» **Assigned task**
Your answer must contain each line of the listing in which "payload" appears, copied in full.

» **Material shown**
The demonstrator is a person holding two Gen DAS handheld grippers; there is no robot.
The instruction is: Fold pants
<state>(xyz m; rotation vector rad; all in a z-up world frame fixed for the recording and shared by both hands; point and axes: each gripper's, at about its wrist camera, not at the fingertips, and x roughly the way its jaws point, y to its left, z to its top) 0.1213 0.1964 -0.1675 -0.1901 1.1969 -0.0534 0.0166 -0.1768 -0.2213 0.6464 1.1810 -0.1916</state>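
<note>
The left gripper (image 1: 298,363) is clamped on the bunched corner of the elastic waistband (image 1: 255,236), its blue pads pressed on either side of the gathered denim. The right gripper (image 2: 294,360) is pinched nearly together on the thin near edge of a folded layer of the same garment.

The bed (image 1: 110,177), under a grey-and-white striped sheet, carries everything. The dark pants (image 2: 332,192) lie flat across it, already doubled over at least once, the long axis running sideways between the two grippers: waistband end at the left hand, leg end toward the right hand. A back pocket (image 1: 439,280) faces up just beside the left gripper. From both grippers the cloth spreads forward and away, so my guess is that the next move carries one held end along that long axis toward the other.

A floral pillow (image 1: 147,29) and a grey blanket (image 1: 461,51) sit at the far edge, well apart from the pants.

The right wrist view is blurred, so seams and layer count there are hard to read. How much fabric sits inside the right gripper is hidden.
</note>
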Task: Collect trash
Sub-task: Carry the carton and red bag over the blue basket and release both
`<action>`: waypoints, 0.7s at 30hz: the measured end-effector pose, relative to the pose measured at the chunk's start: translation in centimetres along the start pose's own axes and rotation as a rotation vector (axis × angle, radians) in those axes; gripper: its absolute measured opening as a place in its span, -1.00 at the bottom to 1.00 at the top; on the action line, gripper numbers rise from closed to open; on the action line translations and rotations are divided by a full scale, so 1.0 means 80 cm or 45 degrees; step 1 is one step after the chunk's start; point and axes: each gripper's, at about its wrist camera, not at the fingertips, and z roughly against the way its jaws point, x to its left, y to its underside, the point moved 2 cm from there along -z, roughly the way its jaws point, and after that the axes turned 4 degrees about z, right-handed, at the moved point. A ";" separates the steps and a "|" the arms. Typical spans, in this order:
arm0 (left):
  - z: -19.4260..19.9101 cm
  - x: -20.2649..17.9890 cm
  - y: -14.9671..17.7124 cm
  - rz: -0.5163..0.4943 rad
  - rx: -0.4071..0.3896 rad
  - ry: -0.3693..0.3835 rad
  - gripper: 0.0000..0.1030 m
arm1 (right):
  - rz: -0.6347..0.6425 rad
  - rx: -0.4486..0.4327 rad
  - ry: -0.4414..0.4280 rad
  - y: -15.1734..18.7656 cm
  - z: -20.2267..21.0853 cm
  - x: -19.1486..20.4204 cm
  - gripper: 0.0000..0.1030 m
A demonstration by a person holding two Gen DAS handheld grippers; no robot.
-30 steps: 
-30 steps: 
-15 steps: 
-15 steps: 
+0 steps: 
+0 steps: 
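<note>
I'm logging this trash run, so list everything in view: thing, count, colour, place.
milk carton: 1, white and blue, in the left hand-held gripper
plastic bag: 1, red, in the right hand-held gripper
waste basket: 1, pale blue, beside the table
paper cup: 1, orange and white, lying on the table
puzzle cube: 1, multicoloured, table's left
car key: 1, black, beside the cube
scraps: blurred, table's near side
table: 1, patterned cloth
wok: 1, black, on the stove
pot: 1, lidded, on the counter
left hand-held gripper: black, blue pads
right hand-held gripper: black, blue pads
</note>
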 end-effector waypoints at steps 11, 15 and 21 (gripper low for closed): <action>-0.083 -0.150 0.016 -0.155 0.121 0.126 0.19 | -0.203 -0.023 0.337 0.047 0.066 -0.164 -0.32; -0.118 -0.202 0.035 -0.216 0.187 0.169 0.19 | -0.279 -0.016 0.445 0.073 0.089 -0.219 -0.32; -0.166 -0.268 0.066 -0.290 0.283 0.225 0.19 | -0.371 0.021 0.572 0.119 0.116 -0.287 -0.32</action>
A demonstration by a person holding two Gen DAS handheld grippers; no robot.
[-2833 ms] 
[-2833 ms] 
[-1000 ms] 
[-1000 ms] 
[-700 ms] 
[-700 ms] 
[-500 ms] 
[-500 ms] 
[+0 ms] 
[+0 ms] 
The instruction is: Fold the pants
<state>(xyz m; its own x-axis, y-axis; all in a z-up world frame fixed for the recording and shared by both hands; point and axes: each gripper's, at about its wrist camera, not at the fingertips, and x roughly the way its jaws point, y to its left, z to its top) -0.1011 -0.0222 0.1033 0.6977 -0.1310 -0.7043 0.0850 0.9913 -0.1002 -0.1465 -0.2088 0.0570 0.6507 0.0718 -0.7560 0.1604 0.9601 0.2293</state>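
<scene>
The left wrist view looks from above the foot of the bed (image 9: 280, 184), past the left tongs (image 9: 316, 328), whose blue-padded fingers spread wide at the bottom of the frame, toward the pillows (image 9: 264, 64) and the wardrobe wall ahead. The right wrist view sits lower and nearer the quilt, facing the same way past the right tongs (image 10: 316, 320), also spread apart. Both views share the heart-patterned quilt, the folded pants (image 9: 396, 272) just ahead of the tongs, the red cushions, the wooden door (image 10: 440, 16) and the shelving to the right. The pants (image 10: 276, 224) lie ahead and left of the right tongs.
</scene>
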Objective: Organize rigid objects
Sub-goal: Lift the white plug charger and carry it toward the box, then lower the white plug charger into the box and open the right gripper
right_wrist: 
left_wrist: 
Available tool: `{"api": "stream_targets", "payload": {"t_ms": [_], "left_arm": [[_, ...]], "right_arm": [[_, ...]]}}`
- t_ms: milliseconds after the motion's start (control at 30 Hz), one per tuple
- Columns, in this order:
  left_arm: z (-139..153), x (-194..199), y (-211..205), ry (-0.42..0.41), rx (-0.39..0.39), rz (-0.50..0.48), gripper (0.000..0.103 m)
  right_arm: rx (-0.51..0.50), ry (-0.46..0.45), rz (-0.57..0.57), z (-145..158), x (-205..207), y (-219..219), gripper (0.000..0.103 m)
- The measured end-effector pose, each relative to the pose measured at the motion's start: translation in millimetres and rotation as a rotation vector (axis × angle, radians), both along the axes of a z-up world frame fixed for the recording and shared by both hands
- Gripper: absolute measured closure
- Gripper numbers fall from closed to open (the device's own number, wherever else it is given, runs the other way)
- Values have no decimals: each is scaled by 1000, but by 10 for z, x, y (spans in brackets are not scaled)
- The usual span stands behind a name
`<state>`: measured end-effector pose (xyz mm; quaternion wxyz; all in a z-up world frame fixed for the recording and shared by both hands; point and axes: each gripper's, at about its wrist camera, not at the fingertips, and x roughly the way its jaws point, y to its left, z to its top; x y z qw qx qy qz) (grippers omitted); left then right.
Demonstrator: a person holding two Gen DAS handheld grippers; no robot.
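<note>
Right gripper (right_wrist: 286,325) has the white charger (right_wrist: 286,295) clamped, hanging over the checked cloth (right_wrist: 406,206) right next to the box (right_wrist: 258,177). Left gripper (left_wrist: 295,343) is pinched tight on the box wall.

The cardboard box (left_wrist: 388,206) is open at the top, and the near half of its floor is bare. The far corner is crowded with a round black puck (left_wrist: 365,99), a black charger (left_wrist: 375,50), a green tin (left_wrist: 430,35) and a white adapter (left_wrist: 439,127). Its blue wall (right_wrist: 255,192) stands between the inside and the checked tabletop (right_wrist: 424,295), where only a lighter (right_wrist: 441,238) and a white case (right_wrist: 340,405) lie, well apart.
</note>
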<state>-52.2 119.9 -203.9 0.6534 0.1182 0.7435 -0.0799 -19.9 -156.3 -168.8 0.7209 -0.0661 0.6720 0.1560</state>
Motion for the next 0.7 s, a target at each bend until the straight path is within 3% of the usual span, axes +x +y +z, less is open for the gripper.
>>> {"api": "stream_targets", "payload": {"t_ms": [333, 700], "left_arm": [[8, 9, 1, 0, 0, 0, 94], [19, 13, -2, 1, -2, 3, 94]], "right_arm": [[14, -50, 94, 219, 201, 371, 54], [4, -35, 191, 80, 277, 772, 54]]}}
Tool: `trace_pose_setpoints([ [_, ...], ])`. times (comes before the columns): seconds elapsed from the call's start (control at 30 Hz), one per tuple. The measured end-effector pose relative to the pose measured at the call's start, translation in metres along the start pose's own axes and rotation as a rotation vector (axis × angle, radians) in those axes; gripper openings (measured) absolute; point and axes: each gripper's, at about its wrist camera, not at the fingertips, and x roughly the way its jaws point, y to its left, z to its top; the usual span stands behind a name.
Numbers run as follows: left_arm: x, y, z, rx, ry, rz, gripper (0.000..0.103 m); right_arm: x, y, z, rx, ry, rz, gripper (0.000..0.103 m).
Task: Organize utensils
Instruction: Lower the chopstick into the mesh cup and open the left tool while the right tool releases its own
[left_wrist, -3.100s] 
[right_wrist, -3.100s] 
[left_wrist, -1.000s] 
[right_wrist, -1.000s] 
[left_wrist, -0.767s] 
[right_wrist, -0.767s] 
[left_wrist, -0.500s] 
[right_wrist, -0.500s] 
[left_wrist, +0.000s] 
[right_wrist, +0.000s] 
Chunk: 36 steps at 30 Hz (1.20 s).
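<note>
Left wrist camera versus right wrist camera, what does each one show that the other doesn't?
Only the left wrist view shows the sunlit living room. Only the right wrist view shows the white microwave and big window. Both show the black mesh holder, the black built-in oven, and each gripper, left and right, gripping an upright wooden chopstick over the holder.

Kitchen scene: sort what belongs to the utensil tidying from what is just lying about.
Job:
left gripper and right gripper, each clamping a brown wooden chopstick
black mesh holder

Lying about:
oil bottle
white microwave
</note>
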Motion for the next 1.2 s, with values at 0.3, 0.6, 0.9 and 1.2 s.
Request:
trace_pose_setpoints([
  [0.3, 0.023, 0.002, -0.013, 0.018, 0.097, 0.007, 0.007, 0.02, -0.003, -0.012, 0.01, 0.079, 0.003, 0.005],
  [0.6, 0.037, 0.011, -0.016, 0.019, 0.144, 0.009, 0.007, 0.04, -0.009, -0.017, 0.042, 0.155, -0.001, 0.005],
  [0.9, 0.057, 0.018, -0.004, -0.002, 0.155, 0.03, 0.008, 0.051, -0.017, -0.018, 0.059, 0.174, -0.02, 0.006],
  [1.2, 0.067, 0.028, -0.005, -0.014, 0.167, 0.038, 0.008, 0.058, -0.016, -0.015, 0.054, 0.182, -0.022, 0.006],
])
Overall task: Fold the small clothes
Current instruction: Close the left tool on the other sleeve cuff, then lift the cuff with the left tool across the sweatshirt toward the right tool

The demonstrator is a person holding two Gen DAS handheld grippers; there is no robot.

» **Answer space**
Available tool: `{"api": "stream_targets", "payload": {"t_ms": [_], "left_arm": [[_, ...]], "right_arm": [[_, ...]]}}`
>>> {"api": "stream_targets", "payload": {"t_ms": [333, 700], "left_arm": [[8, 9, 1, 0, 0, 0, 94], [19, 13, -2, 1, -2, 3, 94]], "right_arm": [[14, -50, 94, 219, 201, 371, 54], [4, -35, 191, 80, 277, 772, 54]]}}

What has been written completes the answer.